#### PROBLEM
What is needed is an exact repetition of the lines from the first one in the data through the line with "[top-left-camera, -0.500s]", with no pictures.

--- TASK INPUT Enclosed Below ---

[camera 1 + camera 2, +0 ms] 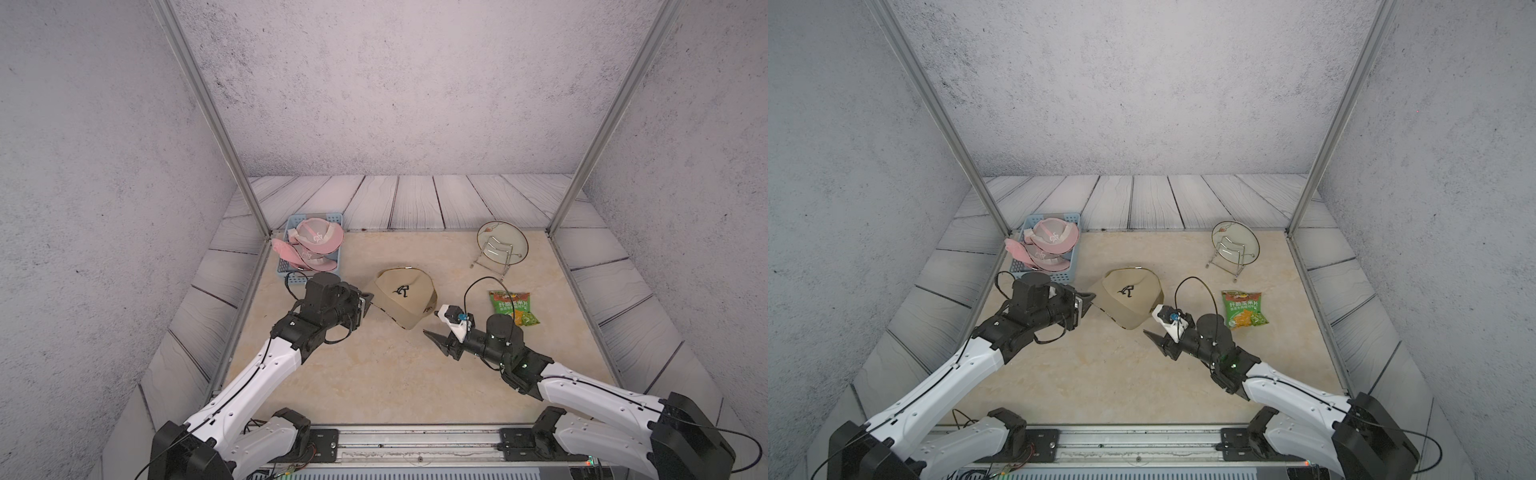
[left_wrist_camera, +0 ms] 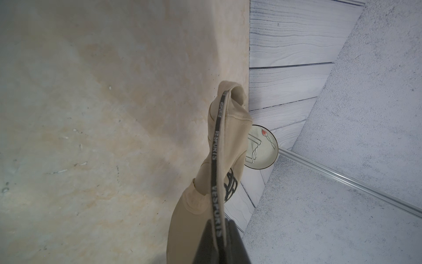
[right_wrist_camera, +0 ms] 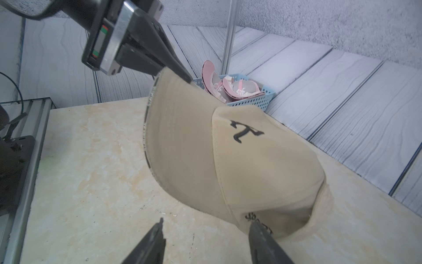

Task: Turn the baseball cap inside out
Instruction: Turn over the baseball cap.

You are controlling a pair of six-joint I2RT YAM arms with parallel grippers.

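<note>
- Left gripper (image 1: 368,297) is pinched tight on the brim of the cap (image 1: 405,301) at 9 o'clock; that thin hold may slip.
- Right gripper (image 1: 430,322) gapes empty at 4 o'clock; it may shove the crown.

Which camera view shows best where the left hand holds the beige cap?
The right wrist view: the left hand pinches the brim edge of the beige cap, whole grip visible. The left wrist view shows only the brim edge between the fingers; both top views show the hand small.
</note>
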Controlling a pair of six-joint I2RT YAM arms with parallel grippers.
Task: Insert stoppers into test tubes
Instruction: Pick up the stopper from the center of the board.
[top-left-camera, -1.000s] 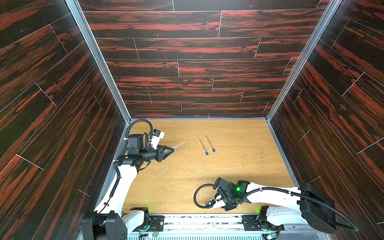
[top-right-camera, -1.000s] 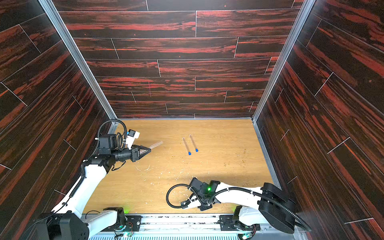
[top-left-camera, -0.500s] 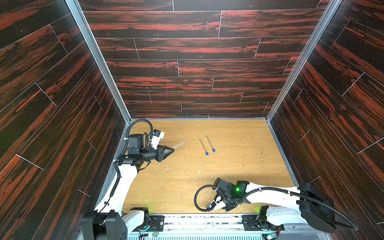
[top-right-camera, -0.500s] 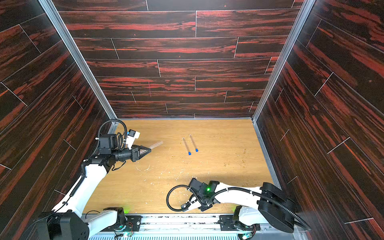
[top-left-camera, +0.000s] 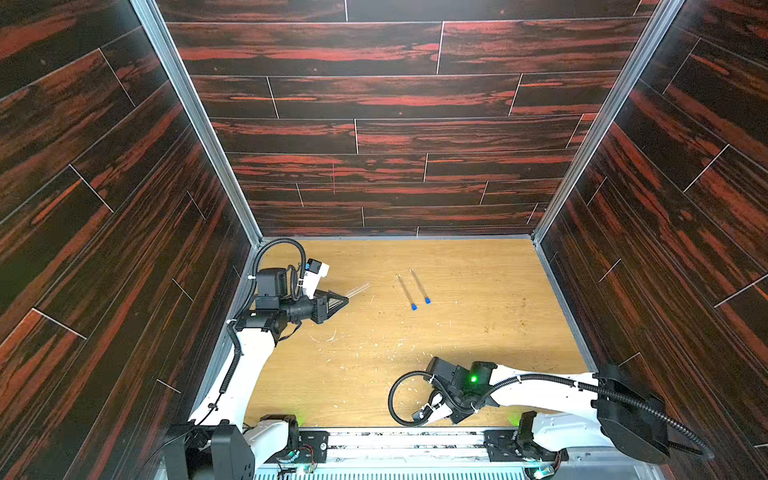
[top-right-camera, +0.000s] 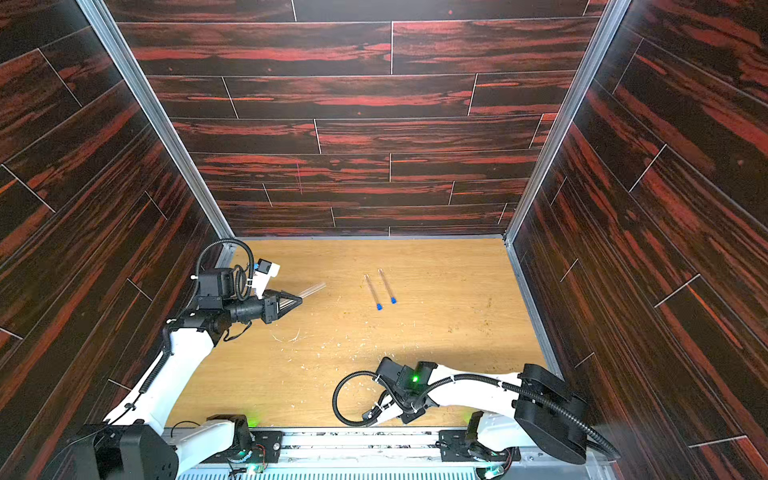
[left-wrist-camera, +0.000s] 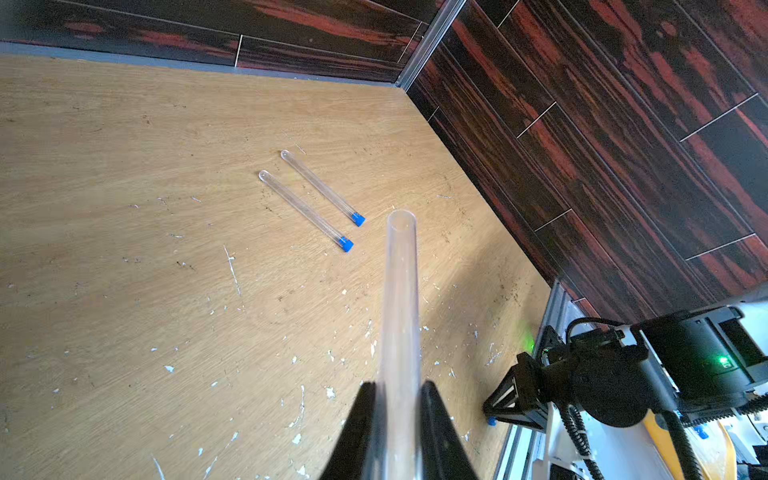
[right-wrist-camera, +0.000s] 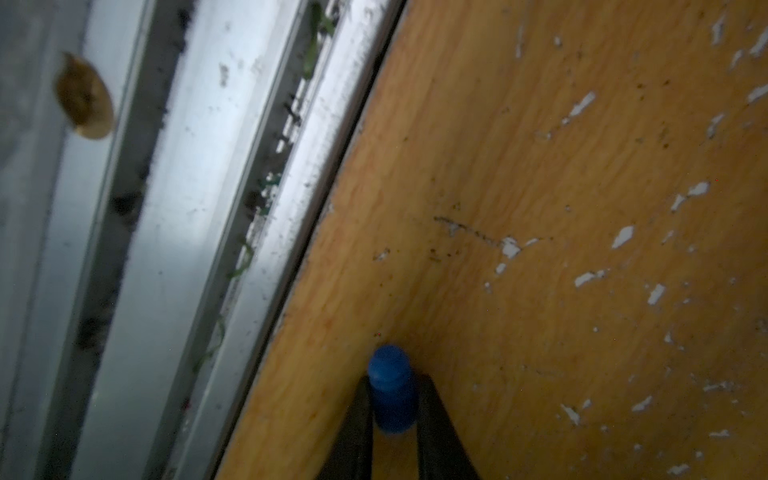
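The left gripper (left-wrist-camera: 397, 386) is pressed together on the held tube (left-wrist-camera: 401, 299). The tube's long axis runs straight out ahead of the fingers, its open mouth at the far end and clear of the worktop (top-left-camera: 478, 291). The right gripper (right-wrist-camera: 392, 380) sits low at the worktop's front edge and pinches the blue stopper (right-wrist-camera: 388, 365), which lies along the fingers and pokes out just past their tips. From the left gripper, the stopper lies well apart and off to one side of the tube's axis, not in front of the mouth. So the right arm, the nearer one to the stopper, probably has to carry it round until plug and mouth face each other on one line. Ahead of the left gripper and beyond the mouth, the two capped tubes (left-wrist-camera: 305, 210) lie flat side by side, each with a blue plug in its near end.
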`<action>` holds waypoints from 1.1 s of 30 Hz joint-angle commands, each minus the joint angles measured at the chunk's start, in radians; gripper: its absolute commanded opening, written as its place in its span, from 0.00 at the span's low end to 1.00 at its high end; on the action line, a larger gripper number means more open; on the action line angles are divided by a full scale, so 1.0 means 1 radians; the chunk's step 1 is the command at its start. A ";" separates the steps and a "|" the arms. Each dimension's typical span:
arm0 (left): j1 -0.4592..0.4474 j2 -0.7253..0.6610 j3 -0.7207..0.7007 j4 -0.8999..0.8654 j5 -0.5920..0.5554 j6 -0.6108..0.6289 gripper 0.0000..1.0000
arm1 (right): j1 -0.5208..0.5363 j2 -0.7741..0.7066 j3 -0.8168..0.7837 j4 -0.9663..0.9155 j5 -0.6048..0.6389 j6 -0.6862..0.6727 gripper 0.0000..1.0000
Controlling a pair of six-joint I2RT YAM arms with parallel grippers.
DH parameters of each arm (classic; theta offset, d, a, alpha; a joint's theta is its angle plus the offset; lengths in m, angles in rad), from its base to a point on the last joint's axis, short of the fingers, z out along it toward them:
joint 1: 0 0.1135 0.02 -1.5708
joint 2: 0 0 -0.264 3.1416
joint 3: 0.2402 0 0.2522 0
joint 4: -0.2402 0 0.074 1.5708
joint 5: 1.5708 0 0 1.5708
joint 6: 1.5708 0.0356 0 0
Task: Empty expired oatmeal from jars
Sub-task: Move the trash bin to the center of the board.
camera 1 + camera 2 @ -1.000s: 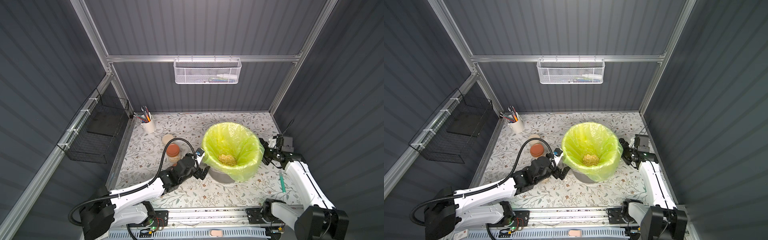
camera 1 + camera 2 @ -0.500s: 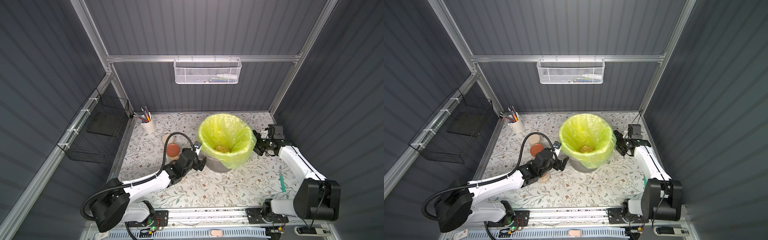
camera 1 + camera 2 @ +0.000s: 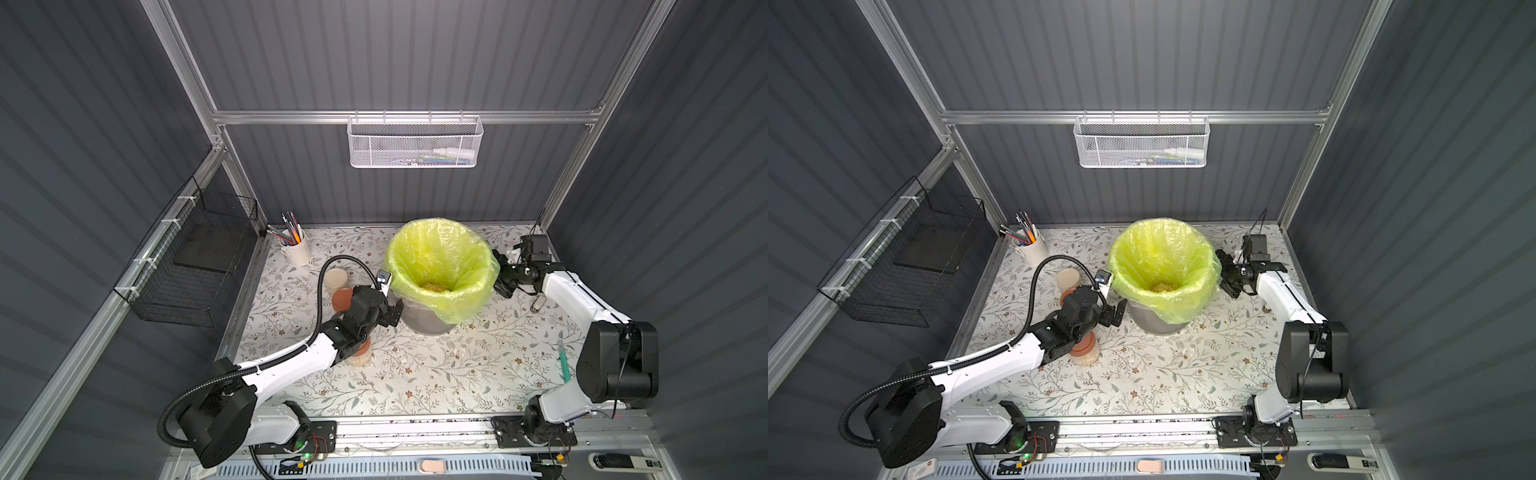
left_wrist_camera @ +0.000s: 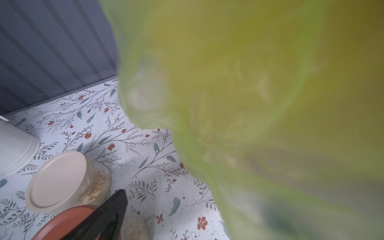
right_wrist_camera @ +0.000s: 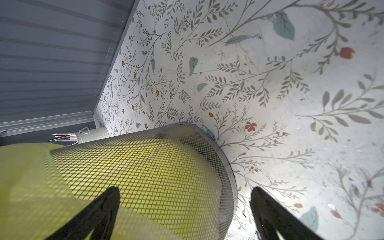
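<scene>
Three jars stand left of the bin: a cream-lidded jar (image 3: 336,279) (image 4: 60,182), a terracotta-lidded jar (image 3: 341,300) beside it, and a third jar (image 3: 360,358) (image 3: 1086,352) half hidden under my left arm, with oatmeal showing through its glass. More oatmeal (image 3: 434,286) lies at the bottom of the grey mesh bin with a yellow-green bag (image 3: 440,266) (image 5: 166,166). My left gripper (image 3: 394,309) is open against the bin's left side. One of its fingers (image 4: 112,207) shows; the bag hides the other. My right gripper (image 3: 503,275) (image 5: 185,199) is open at the bin's right wall.
A white pen cup (image 3: 296,249) stands at the back left. A black wire basket (image 3: 195,266) hangs on the left wall and a white mesh basket (image 3: 415,143) on the back wall. A teal pen (image 3: 564,361) lies near the right arm's base. Crumbs dot the floral table (image 3: 457,374).
The bin has shifted toward the back and a little left. Both arms moved with it, one gripper on each side. My left arm now lies over the third jar.
</scene>
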 commanded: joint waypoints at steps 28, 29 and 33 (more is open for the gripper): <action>0.035 -0.178 0.041 -0.230 -0.024 0.058 1.00 | -0.147 -0.355 -0.248 -0.277 0.125 -0.310 0.99; 0.036 -0.182 0.046 -0.242 -0.029 0.064 1.00 | -0.148 -0.386 -0.270 -0.293 0.174 -0.318 0.99; 0.035 -0.193 0.084 -0.296 -0.064 0.098 1.00 | -0.110 -0.448 -0.318 -0.360 0.196 -0.355 0.99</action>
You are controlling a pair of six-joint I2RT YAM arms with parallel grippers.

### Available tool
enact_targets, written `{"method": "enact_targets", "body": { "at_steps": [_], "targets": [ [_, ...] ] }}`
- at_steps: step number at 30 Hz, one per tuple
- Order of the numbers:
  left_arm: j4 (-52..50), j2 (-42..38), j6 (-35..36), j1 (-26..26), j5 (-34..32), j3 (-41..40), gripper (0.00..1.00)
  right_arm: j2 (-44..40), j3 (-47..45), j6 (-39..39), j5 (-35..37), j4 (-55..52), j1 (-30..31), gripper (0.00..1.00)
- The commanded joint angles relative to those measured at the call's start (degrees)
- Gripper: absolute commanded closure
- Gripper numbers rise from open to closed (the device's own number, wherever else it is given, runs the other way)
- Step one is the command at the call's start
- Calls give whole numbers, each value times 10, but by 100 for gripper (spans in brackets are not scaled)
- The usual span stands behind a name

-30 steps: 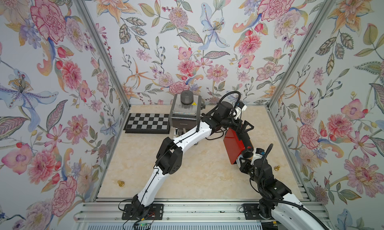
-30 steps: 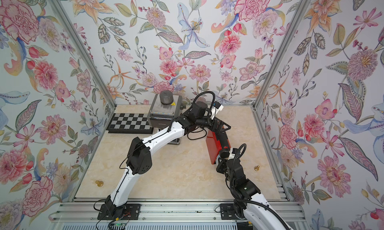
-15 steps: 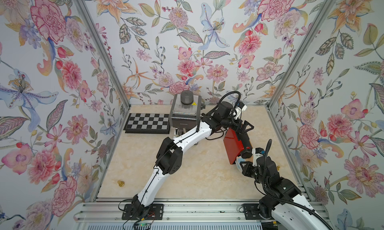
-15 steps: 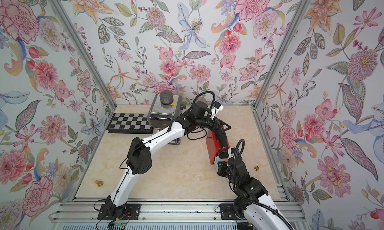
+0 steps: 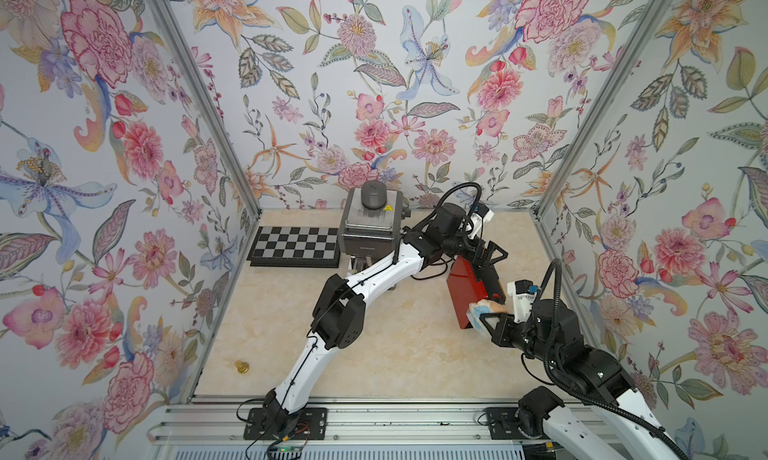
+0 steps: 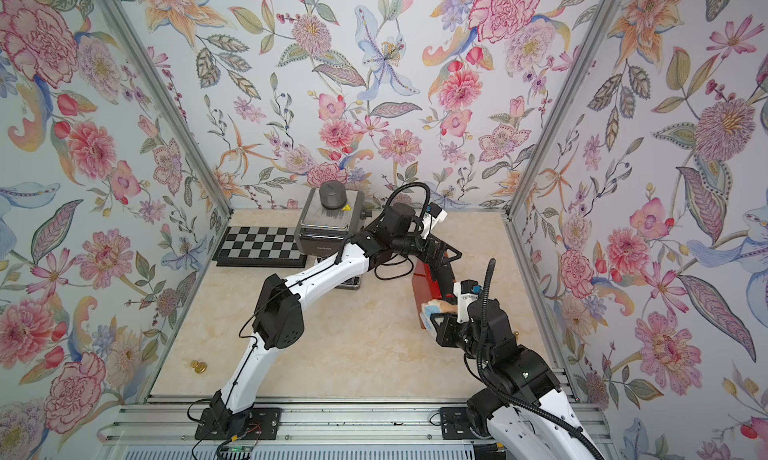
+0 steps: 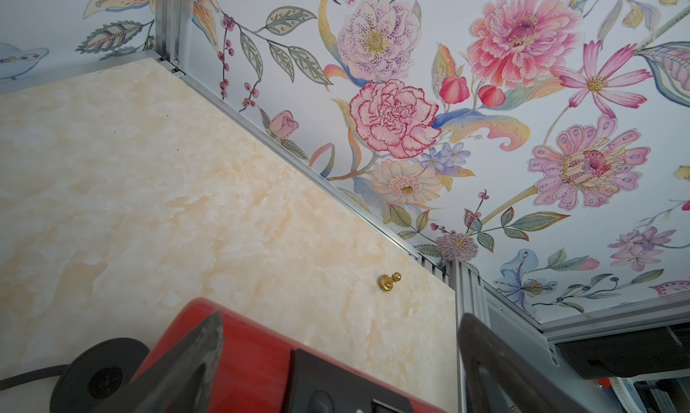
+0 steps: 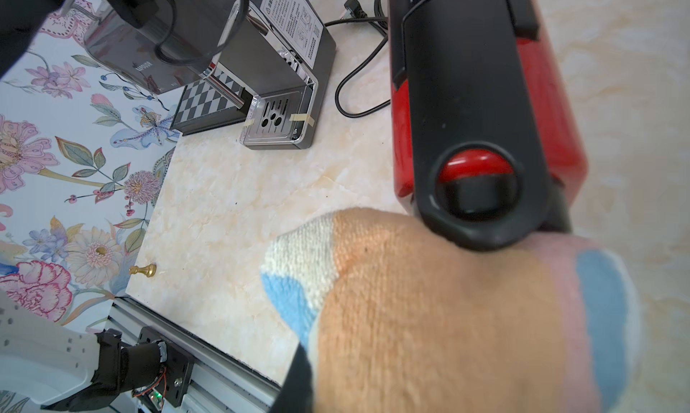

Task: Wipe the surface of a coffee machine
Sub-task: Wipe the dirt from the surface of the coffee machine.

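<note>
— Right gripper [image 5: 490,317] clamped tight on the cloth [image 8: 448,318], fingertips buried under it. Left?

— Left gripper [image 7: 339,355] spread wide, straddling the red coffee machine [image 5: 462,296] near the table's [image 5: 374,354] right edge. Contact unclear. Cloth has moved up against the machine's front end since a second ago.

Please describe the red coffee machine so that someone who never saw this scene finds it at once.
On the marble-look table, look near the right wall. There stands a narrow red machine with a black top; the left gripper's open jaws straddle it and the right gripper presses a cloth against it. The other machine, beside the chessboard, is grey.
</note>
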Motion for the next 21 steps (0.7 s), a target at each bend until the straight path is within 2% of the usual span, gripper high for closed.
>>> {"method": "enact_targets", "body": {
  "at_steps": [1,10,14,21],
  "targets": [
    [-29,10,-7,-1,-1,-22,1,1,36,-38,42,-17,-4,100],
    [-2,-22,-26,23,17,-46,1,41,82,-73,62,24,-27,100],
    [32,-62,-35,49,26,-80,1,65,103,-67,15,52,-44,100],
    [165,-147,-72,92,114,-198,1,99,136,-62,-39,80,-56,100]
  ]
}}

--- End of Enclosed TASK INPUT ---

#### TASK SOLUTION
[camera 1 + camera 2, +0 ms] 
[left_wrist_camera, +0 ms] 
[right_wrist_camera, +0 ms] 

Task: Turn the baseball cap inside out
Instruction: Turn over the baseball cap.

You are controlling a pair of six-joint I2RT YAM arms with parallel grippers.

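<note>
- Left gripper (image 1: 368,297) is pinched tight on the brim of the cap (image 1: 405,301) at 9 o'clock; that thin hold may slip.
- Right gripper (image 1: 430,322) gapes empty at 4 o'clock; it may shove the crown.

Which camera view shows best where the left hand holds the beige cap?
The right wrist view: the left hand pinches the brim edge of the beige cap, whole grip visible. The left wrist view shows only the brim edge between the fingers; both top views show the hand small.
</note>
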Controlling a pair of six-joint I2RT YAM arms with parallel grippers.
Task: Insert stoppers into test tubes
Instruction: Pick up the stopper from the center of the board.
[top-left-camera, -1.000s] 
[top-right-camera, -1.000s] 
[top-left-camera, -0.500s] 

No part of the exercise remains open.